What occurs subsequent to the 2 males presently in custody is as unsure because the circumstances surrounding their seize.

They look like within the custody of the separatist Donetsk Republic and, if that’s the case, they’re possible being held practically 200 miles south of the place they had been initially captured. The state is one in every of two breakaway areas within the Donbas area of jap Ukraine which have been combating a struggle with the nation’s authorities since 2014 in an effort to hitch the Russian Federation. Troops there haven’t solely obtained political and navy backing from Russia, however Moscow additionally formally acknowledged the breakaway area simply days earlier than its invasion in February.

Since March, Russian officers have rejected the thought of Geneva Conventions protections for worldwide volunteers in Ukraine. Russian state media has urged the boys be handled as stateless terrorists, citing recycled authorized rationalizations utilized by the George W. Bush administration to justify transferring prisoners to the ability at Guantanamo Bay, Cuba.

The Drueke household mentioned the Army veteran’s captors have prompted him to inform his mom “a number of occasions” that they had been anxious to start negotiations for his launch, an indication Russian leaders could also be trying to leverage the Individuals for potential acquire.

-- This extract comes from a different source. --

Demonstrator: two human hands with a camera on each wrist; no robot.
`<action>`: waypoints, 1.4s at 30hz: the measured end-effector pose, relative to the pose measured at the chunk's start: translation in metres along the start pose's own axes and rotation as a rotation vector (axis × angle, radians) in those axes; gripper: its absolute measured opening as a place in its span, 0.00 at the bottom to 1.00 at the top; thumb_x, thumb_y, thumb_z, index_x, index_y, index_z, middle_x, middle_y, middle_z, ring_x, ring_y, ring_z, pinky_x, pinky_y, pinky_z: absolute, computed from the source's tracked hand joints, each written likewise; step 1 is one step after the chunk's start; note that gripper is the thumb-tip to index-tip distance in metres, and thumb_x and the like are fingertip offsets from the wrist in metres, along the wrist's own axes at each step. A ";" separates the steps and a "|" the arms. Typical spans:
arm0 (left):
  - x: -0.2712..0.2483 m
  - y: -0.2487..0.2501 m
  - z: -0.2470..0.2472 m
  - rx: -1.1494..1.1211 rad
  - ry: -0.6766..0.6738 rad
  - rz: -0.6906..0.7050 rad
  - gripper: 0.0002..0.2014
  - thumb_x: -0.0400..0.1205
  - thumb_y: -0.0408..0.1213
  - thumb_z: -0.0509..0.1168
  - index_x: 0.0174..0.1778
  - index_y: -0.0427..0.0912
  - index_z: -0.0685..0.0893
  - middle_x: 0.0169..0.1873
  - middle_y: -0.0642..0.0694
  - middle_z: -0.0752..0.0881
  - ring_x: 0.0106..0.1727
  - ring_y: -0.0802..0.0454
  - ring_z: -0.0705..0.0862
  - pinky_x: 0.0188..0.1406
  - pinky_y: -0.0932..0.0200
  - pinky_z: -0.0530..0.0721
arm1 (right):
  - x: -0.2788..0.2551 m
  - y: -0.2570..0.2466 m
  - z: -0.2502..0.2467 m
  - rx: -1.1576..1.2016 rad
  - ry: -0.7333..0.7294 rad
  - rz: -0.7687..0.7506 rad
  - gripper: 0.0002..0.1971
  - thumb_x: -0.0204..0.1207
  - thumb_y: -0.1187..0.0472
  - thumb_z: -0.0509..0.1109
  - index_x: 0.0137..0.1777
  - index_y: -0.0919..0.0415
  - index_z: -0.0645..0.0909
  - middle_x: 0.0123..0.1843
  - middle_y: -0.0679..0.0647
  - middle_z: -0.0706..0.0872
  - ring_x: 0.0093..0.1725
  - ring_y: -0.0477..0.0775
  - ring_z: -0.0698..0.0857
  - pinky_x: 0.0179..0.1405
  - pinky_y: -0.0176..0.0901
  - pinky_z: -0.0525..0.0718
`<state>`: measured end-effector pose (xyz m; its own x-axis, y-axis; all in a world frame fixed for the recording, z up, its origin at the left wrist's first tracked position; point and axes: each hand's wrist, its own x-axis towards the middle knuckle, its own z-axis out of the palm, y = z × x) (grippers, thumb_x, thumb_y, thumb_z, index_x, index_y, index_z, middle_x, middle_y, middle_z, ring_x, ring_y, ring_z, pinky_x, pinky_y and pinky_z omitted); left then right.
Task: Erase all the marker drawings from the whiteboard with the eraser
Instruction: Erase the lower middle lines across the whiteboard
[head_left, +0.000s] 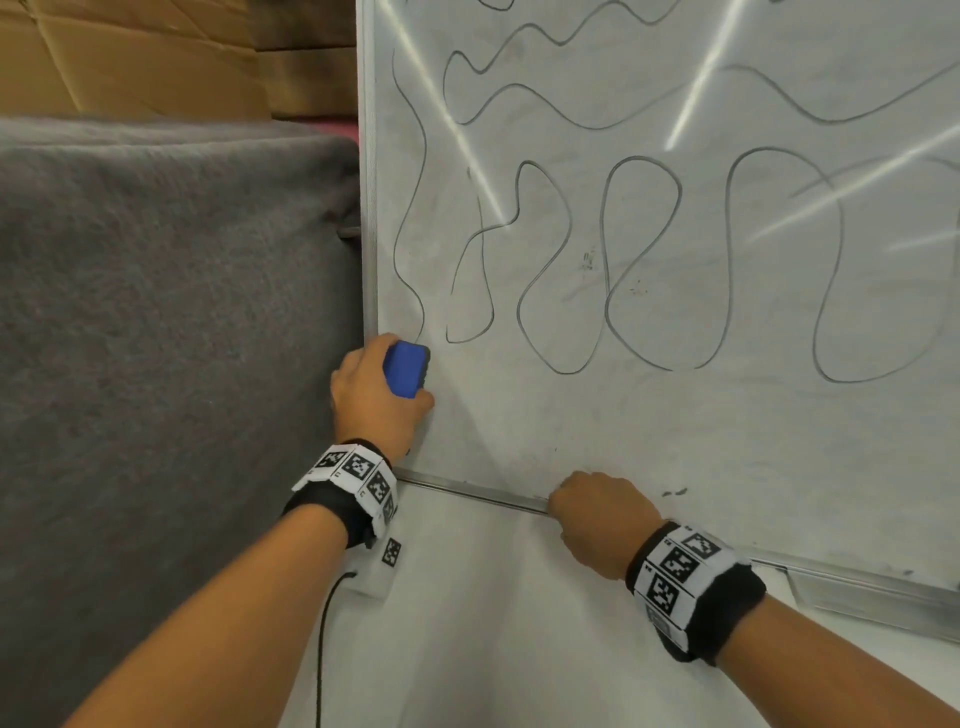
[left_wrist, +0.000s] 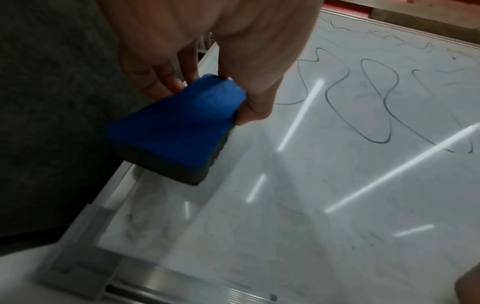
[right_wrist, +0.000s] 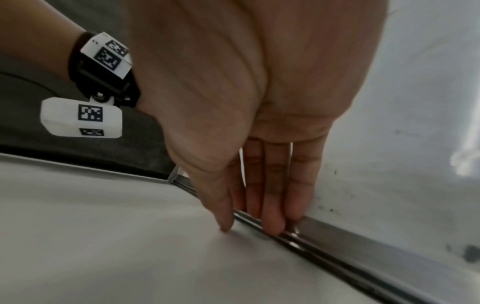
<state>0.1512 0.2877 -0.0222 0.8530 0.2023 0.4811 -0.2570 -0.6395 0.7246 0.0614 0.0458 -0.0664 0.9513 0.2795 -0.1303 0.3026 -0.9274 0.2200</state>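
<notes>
Whiteboard (head_left: 675, 426): propped, braced at near edge by right hand (head_left: 597, 519), fingers straight; may shift if released. Marker drawings (head_left: 639, 260): far, unerased; streaks likely. Eraser (head_left: 407, 368): lower left corner, clamped in left hand (head_left: 374, 395); could snag frame.

whiteboard (head_left: 649, 426) open rightward, grey blanket (head_left: 171, 312) crowding left edge

Looks like a storeroom or workshop corner: stacked cardboard boxes (head_left: 156, 52) behind a grey felt blanket (head_left: 171, 312), a scribbled whiteboard (head_left: 649, 415) flat on a white table (head_left: 493, 649).
</notes>
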 end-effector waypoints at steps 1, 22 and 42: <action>0.001 -0.001 -0.002 0.001 -0.003 0.011 0.34 0.69 0.34 0.80 0.73 0.47 0.79 0.65 0.40 0.80 0.64 0.41 0.78 0.63 0.50 0.79 | 0.000 0.001 0.002 0.008 -0.001 0.004 0.09 0.86 0.61 0.62 0.61 0.59 0.81 0.58 0.57 0.82 0.52 0.58 0.84 0.40 0.46 0.74; 0.020 0.019 -0.011 0.027 -0.028 0.092 0.29 0.70 0.37 0.82 0.65 0.46 0.79 0.57 0.44 0.78 0.55 0.48 0.78 0.54 0.54 0.79 | -0.043 0.053 -0.017 0.097 0.393 0.094 0.15 0.83 0.50 0.61 0.63 0.54 0.82 0.55 0.51 0.81 0.55 0.56 0.79 0.40 0.45 0.72; 0.014 0.034 -0.002 0.020 0.008 -0.007 0.29 0.69 0.34 0.83 0.62 0.45 0.76 0.61 0.43 0.71 0.55 0.46 0.75 0.54 0.55 0.76 | -0.096 0.128 0.027 -0.181 0.639 0.082 0.36 0.61 0.67 0.81 0.73 0.62 0.79 0.72 0.72 0.74 0.68 0.77 0.75 0.62 0.67 0.77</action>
<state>0.1532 0.2707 0.0098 0.8513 0.2128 0.4796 -0.2414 -0.6527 0.7182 0.0072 -0.1065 -0.0515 0.8026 0.3542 0.4800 0.1800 -0.9109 0.3713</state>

Mockingjay underscored the Ukrainian authorities’s official place that the 2 males are entitled to the protections for prisoners of struggle below the Geneva Conventions.

“They’d be lined and guarded as a result of they had been in uniform, they had been brazenly carrying weapons, they had been lawful combatants,” she mentioned.

The State Division, exterior of confirming that it has seen photographs of the 2 veterans “reportedly” captured, has been largely silent. The households say it’s working diligently behind the scenes, although.

The specter of a trial or worse nonetheless looms over the boys.

His captors have allowed Drueke to name Bunny, and the Drueke household has been sharing particulars of these cellphone conversations with members of the media.

The household believes the calls to his mom had been scripted or, on the very least, closely moderated. In the course of the calls, Bunny seemed to be doing her finest to consolation Drueke, who mentioned he was remoted.

Bunny’s days now sometimes revolve round contact together with her son — leaving her phone line open, waking up within the morning to test her cellphone for updates.

Pleasure Black, Huynh’s fiancee, has taken an indefinite depart of absence from work. She and her mother strive to not depart the home collectively simply in case a name from Huynh comes by means of, although they have not heard something thus far.

“We simply work all day taking cellphone calls, making cellphone calls, doing interviews, trying up sources,” Darla mentioned. “Every little thing else in life is simply on maintain.”